'KALDI'

Decoders used in the Kaldi toolkit

In the Kaldi toolkit there is no single "canonical" decoder, or a fixed interface that decoders must satisfy.

There are currently three decoders available: SimpleDecoder, FasterDecoder, and KaldiDecoder. By "decoder" we mean the internal code of the decoder; there are command-line programs that wrap these decoders so that they can decode particular types of model (e.g. GMMs), or with particular special conditions (e.g. multi-class fMLLR). Examples of command-line programs that decode are gmm-decode-simple, gmm-decode-faster, gmm-decode-kaldi, and gmm-decode-faster-fmllr. We have avoided creating a single command-line program that can do every possible kind of decoding, as this could quickly become hard to modify and debug.

The Decodable interface

In order to minimize the interaction between the decoder and the acoustic modeling code, we have created a base class (DecodableInterface) which mediates between the decoder and the acoustic modeling code. The DecodableInterface object can be viewed as a wrapper for the pair (acoustic model, feature file). This might seem a slightly unnatural object. However, there is a good reason for its existence. The interaction between the acoustic model and the features can be quite complex (think about adaptation with multiple transforms), and by taking this out of the decoder we substantially simplify what the decoder has to know. The DecodableInterface object can be thought of as a matrix of size (number of frames) by (number of nonzero input labels on the graph).

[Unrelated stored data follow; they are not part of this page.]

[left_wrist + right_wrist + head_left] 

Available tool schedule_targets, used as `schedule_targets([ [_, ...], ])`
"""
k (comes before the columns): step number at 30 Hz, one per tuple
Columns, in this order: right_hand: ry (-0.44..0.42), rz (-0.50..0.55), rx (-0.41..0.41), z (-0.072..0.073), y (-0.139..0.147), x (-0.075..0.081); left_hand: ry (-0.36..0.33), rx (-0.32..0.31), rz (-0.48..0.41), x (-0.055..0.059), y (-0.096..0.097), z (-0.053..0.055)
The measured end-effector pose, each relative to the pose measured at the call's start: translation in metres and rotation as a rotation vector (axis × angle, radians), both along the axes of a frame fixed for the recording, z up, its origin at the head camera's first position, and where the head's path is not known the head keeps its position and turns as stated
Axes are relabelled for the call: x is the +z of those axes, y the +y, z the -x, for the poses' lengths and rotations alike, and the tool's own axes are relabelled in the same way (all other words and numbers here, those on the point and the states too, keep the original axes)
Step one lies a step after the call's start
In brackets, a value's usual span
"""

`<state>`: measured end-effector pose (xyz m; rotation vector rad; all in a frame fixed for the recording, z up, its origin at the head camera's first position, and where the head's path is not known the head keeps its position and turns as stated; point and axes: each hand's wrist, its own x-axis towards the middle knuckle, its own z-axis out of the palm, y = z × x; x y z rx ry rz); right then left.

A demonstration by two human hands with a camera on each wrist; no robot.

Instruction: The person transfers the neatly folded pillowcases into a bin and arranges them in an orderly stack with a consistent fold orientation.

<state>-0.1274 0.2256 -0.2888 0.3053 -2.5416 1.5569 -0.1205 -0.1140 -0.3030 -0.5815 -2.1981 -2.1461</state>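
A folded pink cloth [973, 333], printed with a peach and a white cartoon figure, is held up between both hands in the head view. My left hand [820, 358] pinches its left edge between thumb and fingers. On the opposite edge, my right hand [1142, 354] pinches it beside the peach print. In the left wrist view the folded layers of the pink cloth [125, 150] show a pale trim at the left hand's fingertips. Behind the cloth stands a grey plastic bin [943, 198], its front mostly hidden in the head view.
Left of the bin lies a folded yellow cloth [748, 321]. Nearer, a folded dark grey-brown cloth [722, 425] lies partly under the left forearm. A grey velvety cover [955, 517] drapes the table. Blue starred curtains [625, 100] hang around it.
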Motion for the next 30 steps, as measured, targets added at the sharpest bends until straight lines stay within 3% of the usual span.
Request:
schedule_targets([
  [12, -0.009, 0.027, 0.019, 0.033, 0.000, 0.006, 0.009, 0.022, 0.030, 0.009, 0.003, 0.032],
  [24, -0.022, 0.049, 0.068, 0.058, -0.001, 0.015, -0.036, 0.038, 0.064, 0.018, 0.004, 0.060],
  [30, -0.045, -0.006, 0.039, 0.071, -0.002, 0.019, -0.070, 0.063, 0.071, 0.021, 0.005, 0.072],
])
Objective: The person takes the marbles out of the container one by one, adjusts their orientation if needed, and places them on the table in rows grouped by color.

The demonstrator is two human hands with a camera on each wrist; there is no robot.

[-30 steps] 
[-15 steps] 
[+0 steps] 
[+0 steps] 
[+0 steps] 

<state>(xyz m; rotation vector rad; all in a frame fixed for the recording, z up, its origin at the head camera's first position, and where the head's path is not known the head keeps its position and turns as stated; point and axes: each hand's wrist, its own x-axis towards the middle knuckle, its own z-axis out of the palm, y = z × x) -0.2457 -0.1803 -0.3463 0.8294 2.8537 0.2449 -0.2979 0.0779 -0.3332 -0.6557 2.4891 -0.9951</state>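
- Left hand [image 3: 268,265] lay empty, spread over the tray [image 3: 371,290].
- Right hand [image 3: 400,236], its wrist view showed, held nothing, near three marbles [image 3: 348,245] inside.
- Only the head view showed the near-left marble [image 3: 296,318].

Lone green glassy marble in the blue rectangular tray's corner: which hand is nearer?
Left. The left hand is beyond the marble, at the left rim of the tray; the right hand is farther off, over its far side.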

The basic operation of a decoder is to "decode this object of type DecodableInterface".

The DecodableInterface object has only three functions:

  virtual BaseFloat LogLikelihood(int32 frame, int32 index);
  virtual bool IsLastFrame(int32 frame);
  virtual int32 NumIndices();

The function LogLikelihood() returns the log-likelihood for this frame and index; the index would normally be the (one-based) transition-id, see Integer identifiers used by TransitionModel. The frame is a zero-based quantity. The most normal DecodableInterface object will just look up the appropriate feature vector (using the index "frame"), work out the pdf-id corresponding to that transition-id, and return the corresponding acoustic log-likelihood. Acoustic probability scales are also applied by the DecodableInterface object, but they are not part of its generic interface because the interface represents the minimum that the decoder "needs to know", and it does not need to know about the probability scales.

In order to make all the core decoding code applicable to data that is obtained in real time, we don't put a NumFames() function in the interface, but just an IsLastFrame() function that roughly means "are we done yet?".

SimpleDecoder: the simplest possible decoder

As an illustration of a "prototypical" decoder, consider the class SimpleDecoder. This very simple decoder has been included mostly for reference and for debugging more highly optimized decoders.

Interface of SimpleDecoder

The constructor of SimpleDecoder takes the FST to decode with, and a decoding beam:

  SimpleDecoder(const fst::Fst<fst::StdArc> &fst, BaseFloat beam);

Decoding an utterance is accomplished by the following function:

  void Decode(DecodableInterface &decodable);

Here is an example code fragment where we construct a Decodable object and decode it:

  DecodableAmDiagGmmScaled gmm_decodable(am_gmm, trans_model, features,
                                         acoustic_scale);
  decoder.Decode(gmm_decodable);

The type DecodableAmDiagGmmScaled is a very simple object that, given a transition-id, works out from trans_model (type: TransitionModel) the appropriate pdf-id, gets the corresponding row from the features (type: Matrix<BaseFloat>), works out the likelihood from am_gmm (type: AmDiagGmm), and scales it by acoustic_scale (type: float).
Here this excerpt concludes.